▸ What is being asked: Line by line, return the material below exactly as it reads.

▸ Input data:

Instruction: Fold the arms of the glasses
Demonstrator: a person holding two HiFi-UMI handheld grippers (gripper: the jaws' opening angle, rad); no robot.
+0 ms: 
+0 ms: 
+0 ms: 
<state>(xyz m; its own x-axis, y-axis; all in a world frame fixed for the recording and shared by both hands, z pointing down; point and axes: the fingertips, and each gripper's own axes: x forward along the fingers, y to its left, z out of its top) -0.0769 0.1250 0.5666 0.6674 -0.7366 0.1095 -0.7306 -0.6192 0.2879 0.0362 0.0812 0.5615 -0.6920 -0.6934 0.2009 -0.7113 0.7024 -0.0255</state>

▸ Result below:
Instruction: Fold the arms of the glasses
Demonstrator: a person holding two HiFi-UMI handheld grippers (gripper: the jaws' opening angle, rad); no robot.
+0 ms: 
+0 ms: 
+0 ms: 
<state>(xyz m; its own x-axis, y-axis; all in a world frame fixed for the recording and shared by both hands, z pointing down; point and axes: the fingertips, and each gripper's own axes: x forward along the fingers, y to its left, z out of its top) -0.0769 0.1250 0.5666 0.6674 -0.7366 0.1095 -0.7306 -0.6192 0.2879 0.0362 0.0812 0.5615 -0.6920 -0.6934 0.2009 -0.7113 0.7024 -0.0255</state>

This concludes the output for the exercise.